Thursday, August 25, 2011

ghost 13 [Recap]: Ideas in Things

an excellent recap of the ghost 13 symposium: "Ideas in Things", hosted by Brian Mackay-Lyons on his own farm outside lunenburg, nova scotia, can be found here:

Giving Up the Ghost [text by Trevor Boddy, photos by Cherish Rosas for Canadian Architect magazine]

Some featured presenters included in the article are:

Kenneth Frampton [with a fascinating comparison to John Ruskin]

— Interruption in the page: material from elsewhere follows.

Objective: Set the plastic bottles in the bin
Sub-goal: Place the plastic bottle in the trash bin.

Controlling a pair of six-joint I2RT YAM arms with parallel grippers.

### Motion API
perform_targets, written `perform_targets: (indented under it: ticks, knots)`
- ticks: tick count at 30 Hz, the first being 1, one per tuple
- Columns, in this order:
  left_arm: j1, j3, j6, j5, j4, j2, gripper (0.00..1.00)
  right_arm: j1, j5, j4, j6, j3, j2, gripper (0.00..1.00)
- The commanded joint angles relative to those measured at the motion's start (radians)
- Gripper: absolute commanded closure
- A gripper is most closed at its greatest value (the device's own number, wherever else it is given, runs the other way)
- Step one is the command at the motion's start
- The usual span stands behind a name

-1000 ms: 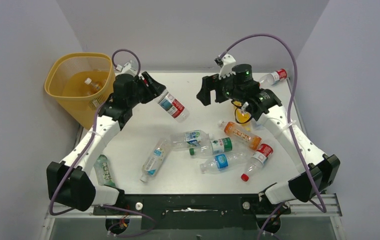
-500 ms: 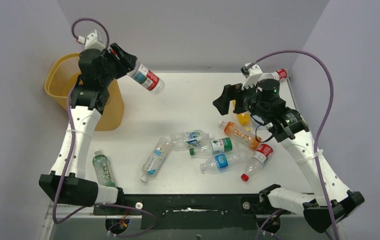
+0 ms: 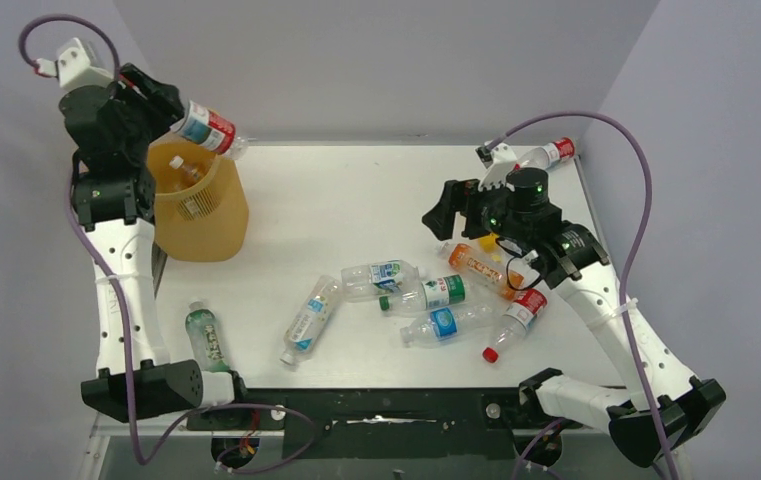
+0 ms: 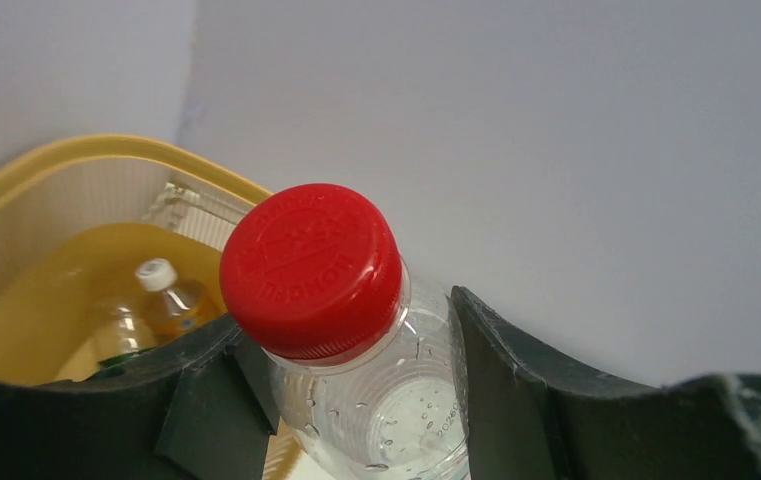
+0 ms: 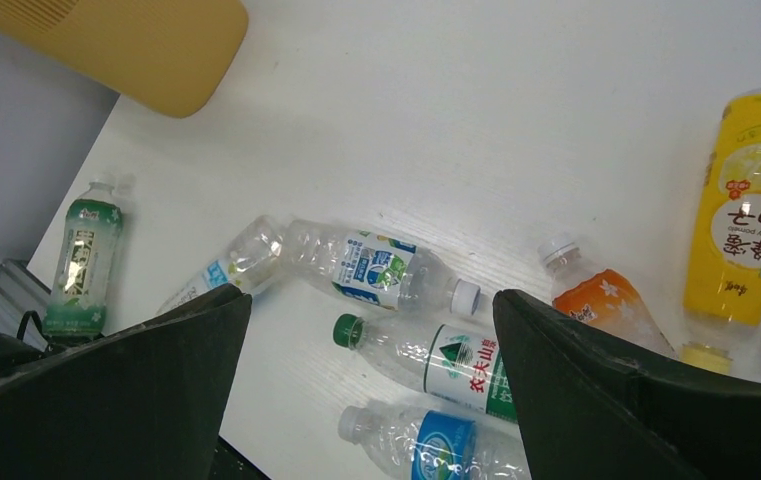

Marlon Blackwell from Arkansas
the ghost village
Day 3: Sun
The debate was energized by Toronto's Barry Sampson, who first declared that too much of the work shown up to that point in Ghost 13 relied on the "aestheticization of nature." Sampson then reacted to a similarly romantic privileging of the hand-drawn and home-made by declaring, "Digitally driven manufacturing can revive craft traditions. It can make complex shapes feasible once again and it can attract young people back to the construction industry who enjoy problem-solving with computers." There was no better illustration of Sampson's point that day than the complex digitally milled stone pieces used at crucial plan junction points in Shim-Sutcliffe Architects' Integral House for musician/mathematician James Stewart. Craft like this as the "finely made" versus craft as solely the "hand-made" brought out impassioned spiels pro and con. Are Tom Kundig's retro-mechanical gizmos (chain-powered moveable windows, hydraulically lifted skylights, cabins on wheels) the triumph of contemporary craft, or imagistic throwaways? Coffee arrived just as the debate devolved into a discussion about whether the computer coding of design software is itself an exemplification of craft at its finest.

the 3 elders: [L to R] glenn murcutt, kenneth frampton, & juhanni pallasmaa

architect brian mackay-lyons addressing the ghost 13 attendees

Giving up the Ghost?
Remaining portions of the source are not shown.